**Task prompt:**
Each line of the listing that includes the string "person" needs to be located and copied.

**Data shown:**
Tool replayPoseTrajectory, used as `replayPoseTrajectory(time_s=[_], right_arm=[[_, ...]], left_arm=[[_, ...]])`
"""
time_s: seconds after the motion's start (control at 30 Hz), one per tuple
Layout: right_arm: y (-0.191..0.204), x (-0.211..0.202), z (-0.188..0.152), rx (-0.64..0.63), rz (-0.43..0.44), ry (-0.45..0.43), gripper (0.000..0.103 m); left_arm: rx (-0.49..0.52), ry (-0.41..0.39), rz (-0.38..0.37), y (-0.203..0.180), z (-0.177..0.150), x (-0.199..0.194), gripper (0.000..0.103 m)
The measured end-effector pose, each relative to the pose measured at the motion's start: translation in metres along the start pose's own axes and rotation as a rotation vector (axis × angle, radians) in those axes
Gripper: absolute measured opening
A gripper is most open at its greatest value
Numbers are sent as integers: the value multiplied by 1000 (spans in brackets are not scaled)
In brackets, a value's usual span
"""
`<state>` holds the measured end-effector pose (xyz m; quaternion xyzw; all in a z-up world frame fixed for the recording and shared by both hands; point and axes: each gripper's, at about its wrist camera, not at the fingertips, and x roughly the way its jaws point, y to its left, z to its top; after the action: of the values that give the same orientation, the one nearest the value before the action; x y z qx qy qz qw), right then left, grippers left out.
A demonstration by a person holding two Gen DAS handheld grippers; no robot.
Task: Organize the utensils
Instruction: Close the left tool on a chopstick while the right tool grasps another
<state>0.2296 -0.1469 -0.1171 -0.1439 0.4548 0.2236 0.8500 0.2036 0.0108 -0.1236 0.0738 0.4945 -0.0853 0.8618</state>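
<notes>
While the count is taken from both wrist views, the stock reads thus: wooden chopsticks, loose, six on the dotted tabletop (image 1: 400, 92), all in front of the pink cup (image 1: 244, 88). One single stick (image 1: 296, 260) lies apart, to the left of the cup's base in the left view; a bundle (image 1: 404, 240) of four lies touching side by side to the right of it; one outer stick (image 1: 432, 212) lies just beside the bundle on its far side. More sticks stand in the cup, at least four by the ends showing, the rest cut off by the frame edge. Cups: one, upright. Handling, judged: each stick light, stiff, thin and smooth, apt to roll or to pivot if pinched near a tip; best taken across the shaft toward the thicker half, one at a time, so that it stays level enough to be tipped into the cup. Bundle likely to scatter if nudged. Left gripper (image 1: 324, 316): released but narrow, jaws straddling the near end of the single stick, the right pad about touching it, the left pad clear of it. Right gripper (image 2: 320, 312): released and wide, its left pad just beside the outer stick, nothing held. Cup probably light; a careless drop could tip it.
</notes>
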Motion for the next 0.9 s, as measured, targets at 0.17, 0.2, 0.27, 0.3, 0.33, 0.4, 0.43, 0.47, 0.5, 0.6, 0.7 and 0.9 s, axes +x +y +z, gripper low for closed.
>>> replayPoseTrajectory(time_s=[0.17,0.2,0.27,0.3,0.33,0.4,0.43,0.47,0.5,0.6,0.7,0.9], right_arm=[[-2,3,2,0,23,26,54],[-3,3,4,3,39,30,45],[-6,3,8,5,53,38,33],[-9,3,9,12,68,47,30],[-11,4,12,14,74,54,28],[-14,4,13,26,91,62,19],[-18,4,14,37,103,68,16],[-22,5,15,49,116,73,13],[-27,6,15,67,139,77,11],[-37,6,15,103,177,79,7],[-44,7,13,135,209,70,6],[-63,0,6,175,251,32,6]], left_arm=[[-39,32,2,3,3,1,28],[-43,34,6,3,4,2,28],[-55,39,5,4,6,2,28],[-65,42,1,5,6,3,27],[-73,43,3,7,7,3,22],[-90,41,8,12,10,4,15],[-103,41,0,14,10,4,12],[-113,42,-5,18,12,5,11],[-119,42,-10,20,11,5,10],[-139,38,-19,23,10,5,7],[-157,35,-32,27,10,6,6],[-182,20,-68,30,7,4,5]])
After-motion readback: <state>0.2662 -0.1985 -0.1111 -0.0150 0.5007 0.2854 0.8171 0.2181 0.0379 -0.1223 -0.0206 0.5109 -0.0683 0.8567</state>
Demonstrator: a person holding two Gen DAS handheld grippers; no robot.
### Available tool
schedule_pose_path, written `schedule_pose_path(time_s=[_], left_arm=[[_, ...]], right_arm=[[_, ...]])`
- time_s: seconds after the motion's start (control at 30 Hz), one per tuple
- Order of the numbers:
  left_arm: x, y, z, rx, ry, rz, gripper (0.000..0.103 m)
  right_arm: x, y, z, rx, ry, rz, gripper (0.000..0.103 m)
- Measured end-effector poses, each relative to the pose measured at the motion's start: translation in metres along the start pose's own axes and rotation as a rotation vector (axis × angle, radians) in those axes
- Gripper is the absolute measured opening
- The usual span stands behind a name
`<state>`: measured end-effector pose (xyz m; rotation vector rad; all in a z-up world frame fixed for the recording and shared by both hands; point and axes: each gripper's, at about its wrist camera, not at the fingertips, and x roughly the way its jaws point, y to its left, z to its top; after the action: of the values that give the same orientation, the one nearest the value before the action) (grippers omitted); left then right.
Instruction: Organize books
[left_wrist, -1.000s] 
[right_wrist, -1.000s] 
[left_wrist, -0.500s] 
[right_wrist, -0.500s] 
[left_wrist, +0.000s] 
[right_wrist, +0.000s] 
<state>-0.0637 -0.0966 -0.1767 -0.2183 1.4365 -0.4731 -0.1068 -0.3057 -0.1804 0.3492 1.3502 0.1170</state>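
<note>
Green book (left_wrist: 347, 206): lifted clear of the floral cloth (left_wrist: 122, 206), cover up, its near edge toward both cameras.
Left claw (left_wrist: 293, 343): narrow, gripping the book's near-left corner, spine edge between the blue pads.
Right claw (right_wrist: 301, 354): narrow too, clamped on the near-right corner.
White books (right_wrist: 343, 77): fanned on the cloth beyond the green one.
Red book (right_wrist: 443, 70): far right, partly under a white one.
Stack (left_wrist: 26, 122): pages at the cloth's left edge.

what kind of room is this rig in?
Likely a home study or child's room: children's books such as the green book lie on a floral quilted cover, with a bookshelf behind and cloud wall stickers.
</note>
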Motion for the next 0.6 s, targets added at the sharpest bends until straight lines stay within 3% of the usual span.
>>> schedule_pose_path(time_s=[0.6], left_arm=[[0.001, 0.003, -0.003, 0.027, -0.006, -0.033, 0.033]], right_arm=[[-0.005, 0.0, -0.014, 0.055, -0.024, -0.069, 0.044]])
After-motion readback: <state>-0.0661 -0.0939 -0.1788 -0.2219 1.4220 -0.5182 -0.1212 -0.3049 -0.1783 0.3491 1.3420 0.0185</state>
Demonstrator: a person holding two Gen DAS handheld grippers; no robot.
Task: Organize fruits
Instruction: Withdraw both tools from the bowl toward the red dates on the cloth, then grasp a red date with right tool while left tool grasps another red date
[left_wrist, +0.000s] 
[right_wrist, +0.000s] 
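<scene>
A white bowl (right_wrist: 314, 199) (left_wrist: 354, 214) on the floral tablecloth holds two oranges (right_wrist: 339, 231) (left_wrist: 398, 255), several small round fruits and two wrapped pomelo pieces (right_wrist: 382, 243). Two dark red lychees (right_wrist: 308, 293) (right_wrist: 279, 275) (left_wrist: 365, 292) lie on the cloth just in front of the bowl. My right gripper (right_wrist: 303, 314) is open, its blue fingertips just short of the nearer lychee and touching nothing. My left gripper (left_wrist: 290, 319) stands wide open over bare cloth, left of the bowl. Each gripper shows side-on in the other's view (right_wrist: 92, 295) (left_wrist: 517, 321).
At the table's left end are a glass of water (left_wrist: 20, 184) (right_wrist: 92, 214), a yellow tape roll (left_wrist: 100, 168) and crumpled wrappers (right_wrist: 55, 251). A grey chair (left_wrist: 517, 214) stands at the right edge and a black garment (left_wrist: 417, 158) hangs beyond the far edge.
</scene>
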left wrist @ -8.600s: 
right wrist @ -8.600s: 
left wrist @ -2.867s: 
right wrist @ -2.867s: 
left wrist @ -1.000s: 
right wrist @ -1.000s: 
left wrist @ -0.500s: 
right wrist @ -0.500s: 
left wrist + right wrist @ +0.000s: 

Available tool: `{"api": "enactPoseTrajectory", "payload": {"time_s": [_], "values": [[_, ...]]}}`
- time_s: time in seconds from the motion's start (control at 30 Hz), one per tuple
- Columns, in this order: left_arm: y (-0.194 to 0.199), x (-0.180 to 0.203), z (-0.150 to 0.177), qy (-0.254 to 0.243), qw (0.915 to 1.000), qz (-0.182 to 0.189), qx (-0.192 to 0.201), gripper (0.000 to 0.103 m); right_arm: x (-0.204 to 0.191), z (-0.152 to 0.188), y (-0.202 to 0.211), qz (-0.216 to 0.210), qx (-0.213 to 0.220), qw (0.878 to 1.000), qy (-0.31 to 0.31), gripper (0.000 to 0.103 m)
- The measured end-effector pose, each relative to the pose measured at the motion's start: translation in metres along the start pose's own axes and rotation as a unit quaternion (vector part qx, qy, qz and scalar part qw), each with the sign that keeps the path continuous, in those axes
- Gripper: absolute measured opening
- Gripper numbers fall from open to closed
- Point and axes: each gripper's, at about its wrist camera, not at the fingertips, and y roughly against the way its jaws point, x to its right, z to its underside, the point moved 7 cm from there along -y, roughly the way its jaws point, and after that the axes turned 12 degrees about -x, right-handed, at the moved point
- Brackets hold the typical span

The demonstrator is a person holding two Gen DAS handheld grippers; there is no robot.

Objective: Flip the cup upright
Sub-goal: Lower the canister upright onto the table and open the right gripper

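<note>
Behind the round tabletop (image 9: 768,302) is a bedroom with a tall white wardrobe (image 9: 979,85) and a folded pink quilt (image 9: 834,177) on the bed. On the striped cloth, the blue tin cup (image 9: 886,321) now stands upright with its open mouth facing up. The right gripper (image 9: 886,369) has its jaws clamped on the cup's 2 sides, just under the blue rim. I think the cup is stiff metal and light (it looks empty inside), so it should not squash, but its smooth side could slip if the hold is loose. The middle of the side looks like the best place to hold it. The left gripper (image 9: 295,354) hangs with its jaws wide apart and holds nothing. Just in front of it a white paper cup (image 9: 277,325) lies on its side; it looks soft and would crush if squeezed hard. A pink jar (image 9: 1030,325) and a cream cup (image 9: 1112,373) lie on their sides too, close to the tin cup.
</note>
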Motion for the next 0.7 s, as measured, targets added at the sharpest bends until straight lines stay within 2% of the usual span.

**Result of the exercise:**
A demonstration by a person holding two Gen DAS handheld grippers; no robot.
Demonstrator: a person holding two Gen DAS handheld grippers; no robot.
Demonstrator: a person holding two Gen DAS handheld grippers; no robot.
The demonstrator is a person holding two Gen DAS handheld grippers; there is no robot.

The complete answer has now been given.